Atrocities cast long shadows. The Dutch government has resigned over the Srebrenica massacre of 1995, which occurred when the supposedly "safe" enclave of Srebrenica, supposedly defended by a battalion of Dutch UN troops, surrendered to heavily armed Serb militias. The massacre of at least 7,000 Bosnian boys and men followed. The Dutch government of Premier Wim Kok resigned after a report that it had commissioned accused the government of 1995 (also headed by Mr. Kok) of acting irresponsibly in underestimating the threats faced by Dutch peacekeepers.

It is, of course, an honorable act for a government to take responsibility for so grave a failing and resign. Too few governments or politicians ever accept this debt to honor. But the resignation of the Kok government does not deal with the disgrace of Srebrenica. It only underlines the fact that the international community still has scores to settle with the largest massacre on European soil in the last half century.

What we should have seen in The Hague was not only the resignation of a Dutch government - but more importantly the appearance of General Ratko Mladic and his accomplices to face the International Criminal Tribunal for the Former Yugoslavia. So long as these men remain at large, the shame over Srebrenica will stick to the international community.

Most people remember the televised images of General Mladic humiliating the Dutch commander of the "safe" Srebrenica enclave, Colonel Ton Karremans, offering him drinks and gifts for his family. Then the Dutch peacekeepers were sent on their way, as were women and children. Only the men and the boys remained, to be slaughtered.

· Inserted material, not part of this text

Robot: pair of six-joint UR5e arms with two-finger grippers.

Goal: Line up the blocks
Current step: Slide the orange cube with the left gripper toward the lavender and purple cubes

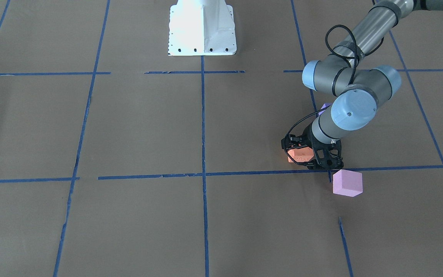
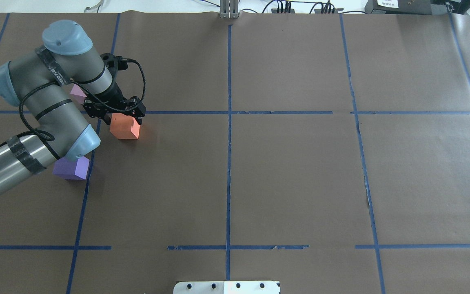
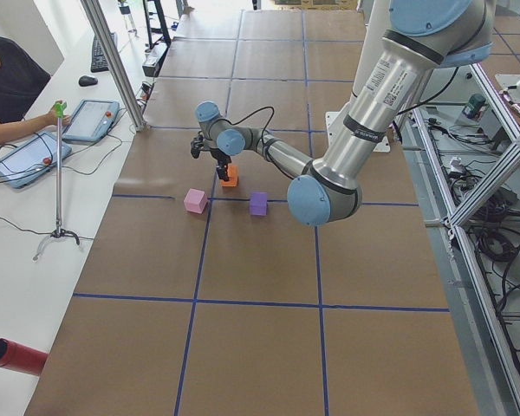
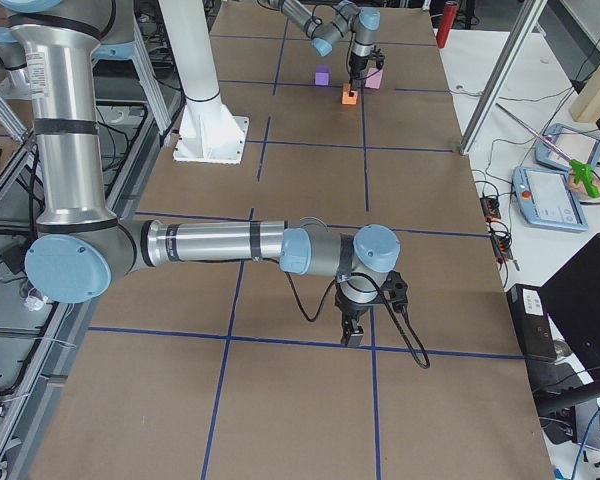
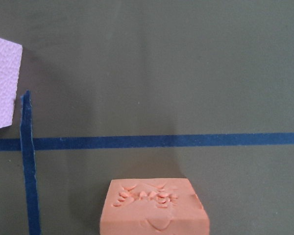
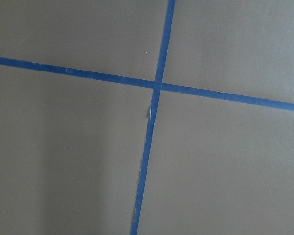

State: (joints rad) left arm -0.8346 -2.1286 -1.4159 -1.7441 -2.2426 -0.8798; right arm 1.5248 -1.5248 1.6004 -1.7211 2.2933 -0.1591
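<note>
The orange block point(image 2: 125, 127) sits just on the near side of a blue tape line, at the table's left. My left gripper point(image 2: 123, 119) is low over it, with a finger against each side, and looks shut on it. The block fills the bottom centre of the left wrist view point(image 5: 154, 208), its top dented. The pale pink block point(image 2: 78, 94) lies beyond the line, partly behind my wrist. The violet-purple block point(image 2: 72, 168) lies nearer me, partly under my forearm. My right gripper point(image 4: 352, 335) hangs low over a tape line and shows only in the exterior right view. I cannot tell whether it is open or shut.
Blue tape lines point(image 2: 229, 163) divide the brown table into squares. The white robot base point(image 1: 202, 29) stands at the table's middle edge. An operator with tablets point(image 3: 17, 87) sits beyond the far edge, by a metal post point(image 3: 113, 61).
</note>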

I retain not only these images forever in my head, but also the sights and smells of thousands of decayed corpses stacked in two mine tunnels near Tuzla. They were picked up from the mass graves that appeared around Srebrenica. They were in Tuzla awaiting the long and laborious process of identifying the remains. Many of Srebrenica's survivors were clinging to the desperate hope that a missing husband or son might still be alive in a remote camp. They needed to know what had happened before they could try to get on with their lives.

After the Dayton Agreement of Bosnia an International Commission on Missing Persons (ICMP) was established to clarify what had happened to the more than 20,000 persons missing from the civil war in Bosnia. Another 10,000 missing were later added to this remit from Kosovo. That task seemed overwhelming. But in recent months there has been a breakthrough. New DNA technology, combined with computer programs that match the findings with DNA from bereaved relatives, has led to increasing numbers of identifications. Every day names can be put on the anonymous body bags, and a decent burial can take place. Now survivors at least know that the dead are dead.

So this sad chapter of Srebrenica is finally being told. But we still need to bring those who committed the crime to account. It is totally unacceptable that people like Ratko Mladic remain at large. The government of the Federal Republic of Yugoslavia (FRY) could seize and extradite them - if it wished to. Until now it has not.

The FRY wants to integrate with the Euro-Atlantic community. It pursues three goals: accession to the Council of Europe, membership in NATO's Partnership for Peace, and a Stabilisation and Association Agreement with the European Union. But the international community must hold the FRY to the same high standards for inclusion in intergovernmental structures that have been rightly required of Croatia and Bosnia since 1996.

So long as General Mladic and his henchmen do not join Mr. Milosevic in The Hague, we cannot believe that the FRY really belongs in the company of democratic European states in respect to the rule of law. If the FRY is not confronted with the same demands others had to meet, this will only strengthen obstructionist forces within Serbia and undermine the security of Serbia's neighbours. Membership in the international community cannot be given away at a discount.

Uffe Ellemann-Jensen is a former foreign minister of Denmark.